_Work task_.
Find every line below that contains the word "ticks" and copy it out.

_Data segment_.
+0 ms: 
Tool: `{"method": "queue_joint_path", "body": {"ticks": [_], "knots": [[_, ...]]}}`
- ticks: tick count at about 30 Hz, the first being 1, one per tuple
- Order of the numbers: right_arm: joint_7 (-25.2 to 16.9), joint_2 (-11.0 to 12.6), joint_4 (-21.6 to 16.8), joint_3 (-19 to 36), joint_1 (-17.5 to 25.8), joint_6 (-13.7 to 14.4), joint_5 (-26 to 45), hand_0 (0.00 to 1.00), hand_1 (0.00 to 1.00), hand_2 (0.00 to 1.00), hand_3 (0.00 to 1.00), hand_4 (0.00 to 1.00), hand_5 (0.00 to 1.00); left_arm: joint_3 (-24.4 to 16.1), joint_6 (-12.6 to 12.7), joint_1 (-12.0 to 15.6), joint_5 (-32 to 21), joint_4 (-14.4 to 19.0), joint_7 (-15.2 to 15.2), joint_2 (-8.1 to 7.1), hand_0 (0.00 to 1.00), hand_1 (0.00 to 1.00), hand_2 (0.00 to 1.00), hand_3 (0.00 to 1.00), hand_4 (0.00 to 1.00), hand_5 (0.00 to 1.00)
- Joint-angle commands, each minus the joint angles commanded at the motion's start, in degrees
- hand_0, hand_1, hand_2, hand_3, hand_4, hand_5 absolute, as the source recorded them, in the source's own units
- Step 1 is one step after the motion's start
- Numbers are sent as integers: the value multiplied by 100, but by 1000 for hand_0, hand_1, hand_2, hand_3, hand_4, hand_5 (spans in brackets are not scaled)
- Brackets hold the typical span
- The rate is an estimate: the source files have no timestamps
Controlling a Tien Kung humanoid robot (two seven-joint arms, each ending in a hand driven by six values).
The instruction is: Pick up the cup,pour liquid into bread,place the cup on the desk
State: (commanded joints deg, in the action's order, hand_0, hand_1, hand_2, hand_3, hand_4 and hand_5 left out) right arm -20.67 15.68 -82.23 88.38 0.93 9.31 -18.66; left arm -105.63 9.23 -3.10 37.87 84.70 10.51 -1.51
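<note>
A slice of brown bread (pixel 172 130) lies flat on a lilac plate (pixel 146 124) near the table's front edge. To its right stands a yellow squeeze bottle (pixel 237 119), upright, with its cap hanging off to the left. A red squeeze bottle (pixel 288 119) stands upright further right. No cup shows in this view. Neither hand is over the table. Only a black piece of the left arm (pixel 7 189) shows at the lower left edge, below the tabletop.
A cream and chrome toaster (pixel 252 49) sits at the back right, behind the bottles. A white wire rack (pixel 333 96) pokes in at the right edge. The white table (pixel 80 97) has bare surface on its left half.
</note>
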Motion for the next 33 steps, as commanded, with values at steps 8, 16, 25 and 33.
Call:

_Answer for the task_.
Tool: `{"method": "queue_joint_path", "body": {"ticks": [_], "knots": [[_, ...]]}}`
- ticks: tick count at about 30 Hz, the first being 1, one per tuple

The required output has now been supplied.